Fresh-up: Benzodiazepine Deniz Cicek-Görkem, 30.04.2018 11:48 Uhr
Millionen Menschen in Deutschland leiden an anhaltenden Schlafstörungen, die die Lebensqualität beeinträchtigen. Dazu zählen Ein- und Durchschlafstörungen, Früherwachen und Schlafunterbrechungen. Wenn Schlafhygiene und Verhaltenstherapie die Beschwerden nicht lindern, können Arzneimittel zum Einsatz kommen. Neben apothekenpflichtigen Substanzen wie Doxylamin und Diphenhydramin finden auch verschreibungspflichtige Medikamente wie Benzodiazepine Verwendung. Ein Überblick.
Der gemeinsame Wirkmechanismus der zahlreichen eingesetzten Benzodiazepine besteht in der Bindung an eine modulatorische Stelle am GABA-A-Rezeptor. Liganden sind nicht nur Benzodiazepine, sondern auch strukturell andere Medikamente wie Zolpidem, die jedoch an andere Regionen des Rezeptors binden. Die Bindung an den Rezeptor führt zu einer verstärkten Wirkung des Neurotransmitters GABA (Gamma-Aminobuttersäure). Dadurch nimmt die Öffnungswahrscheinlichkeit der mit den GABA-A-Rezeptoren verbundenen Chloridkanäle zu und der Einstrom der Chlorid-Ionen in die Nervenzelle wird verstärkt. Folge ist eine Hyperpolarisation der Zellmembran und damit eine geringe Erregbarkeit der Neuronenmembran.

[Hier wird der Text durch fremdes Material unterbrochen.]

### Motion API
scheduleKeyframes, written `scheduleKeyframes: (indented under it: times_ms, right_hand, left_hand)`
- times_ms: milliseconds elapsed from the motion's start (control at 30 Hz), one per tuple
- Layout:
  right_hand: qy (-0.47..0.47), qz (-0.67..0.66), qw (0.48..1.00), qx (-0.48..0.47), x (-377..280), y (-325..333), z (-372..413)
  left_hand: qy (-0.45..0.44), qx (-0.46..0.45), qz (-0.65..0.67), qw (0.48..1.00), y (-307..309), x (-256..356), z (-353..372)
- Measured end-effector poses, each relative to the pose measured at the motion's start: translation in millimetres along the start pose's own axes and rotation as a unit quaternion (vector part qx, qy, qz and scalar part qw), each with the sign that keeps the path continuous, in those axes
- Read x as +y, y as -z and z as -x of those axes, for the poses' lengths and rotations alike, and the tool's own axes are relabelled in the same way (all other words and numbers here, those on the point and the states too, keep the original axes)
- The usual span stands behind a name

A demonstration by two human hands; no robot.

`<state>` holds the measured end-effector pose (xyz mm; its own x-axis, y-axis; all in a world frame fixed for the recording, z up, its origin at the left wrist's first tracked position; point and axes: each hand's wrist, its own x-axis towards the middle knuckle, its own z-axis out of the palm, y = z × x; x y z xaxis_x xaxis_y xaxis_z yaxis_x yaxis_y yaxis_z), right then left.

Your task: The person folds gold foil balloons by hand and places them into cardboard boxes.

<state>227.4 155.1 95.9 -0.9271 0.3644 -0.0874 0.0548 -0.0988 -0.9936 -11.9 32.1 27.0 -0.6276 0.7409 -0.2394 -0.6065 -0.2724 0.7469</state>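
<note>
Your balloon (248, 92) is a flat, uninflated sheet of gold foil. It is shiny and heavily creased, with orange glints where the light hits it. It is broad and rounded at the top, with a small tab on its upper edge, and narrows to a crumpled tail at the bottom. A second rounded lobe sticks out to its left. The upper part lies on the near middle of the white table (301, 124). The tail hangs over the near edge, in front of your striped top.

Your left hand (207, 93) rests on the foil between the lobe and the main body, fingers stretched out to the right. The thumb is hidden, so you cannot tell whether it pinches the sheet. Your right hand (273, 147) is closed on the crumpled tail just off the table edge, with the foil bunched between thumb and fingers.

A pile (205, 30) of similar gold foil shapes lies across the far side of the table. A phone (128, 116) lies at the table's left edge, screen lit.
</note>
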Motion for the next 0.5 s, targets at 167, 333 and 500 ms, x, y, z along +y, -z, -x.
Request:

Benzodiazepine haben eine dosisabhängige Wirkung: Niedrige Dosen wirken anxiolytisch, höhere Dosen muskelrelaxierend und hypnotisch und sehr hohe Dosen werden zur Unterdrückung eines Status epilepticus eingesetzt. Die Wirkung kann durch Flumazenil aufgehoben werden. Allerdings muss dieser Antagonist intravenös gegeben werden, da er bei oraler Gabe weitgehend von der Leber abgebaut wird.
Die Substanzen haben eine unterschiedliche Wirkdauer, die im Allgemeinen auf unterschiedliche Halbwertzeiten zurückzuführen sind. Kurzwirksame Benzodiazepine wie beispielsweise Lormetazepam und Midazolam werden zur Verkürzung der Schlaflatenz und damit bei Einschlafstörungen eingesetzt, während länger wirksame Benzodiazepine wie Bromazepam und Lorazepam bei Durchschlafstörungen Verwendung finden.
Die Dosierung und Dauer der Anwendung müssen an die individuelle Reaktionslage, das Indikationsgebiet und die Schwere der Krankheit angepasst werden. Grundsätzlich sollte die Dosis so klein und die Dauer der Behandlung so kurz wie möglich gehalten werden. Bei regelmäßiger Einnahme besteht die Gefahr einer ausgeprägten Sucht. Bereits nach einer kurzen Behandlungsdauer von wenigen Tagen mit täglicher Einnahme können nach dem Absetzen der Therapie Entzugserscheinungen auftreten.
Zu den weitere Symptomen gehören sind beispielsweise Kopfschmerzen, Depression, Verwirrtheit, Reizbarkeit, Realitätsverlust, Krämpfe, Zittern, Palpitationen, Tachykardie und Panikattacken. Die Gefahr von Entzugserscheinungen steigt mit der Einnahmedauer und der Dosis. Durch eine allmähliche Dosisverringerung lassen sich diese Erscheinungen meist vermeiden.
Benzodiazepine sollten nicht zusammen mit Alkohol oder anderen ZNS-wirksamen Arzneimitteln eingenommen werden, da es bei gleichzeitiger Gabe zu einer Atemdepression kommen kann. Der Patient sollte darauf hingewiesen werden, dass diese Schlafmittel die Reaktionszeit beeinträchtigen und damit zu einer Fahruntüchtigkeit führen. Die gleichzeitige Anwendung von Benzodiazepinen und Opioiden kann zu Sedierung, Atemdepression, Koma und Tod führen. Aufgrund dieser Risiken ist die gemeinsame Verordnung von Opioiden und Benzodiazepinen nur bei den Patienten angebracht, für die keine geeigneten alternativen Behandlungsoptionen zur Verfügung stehen.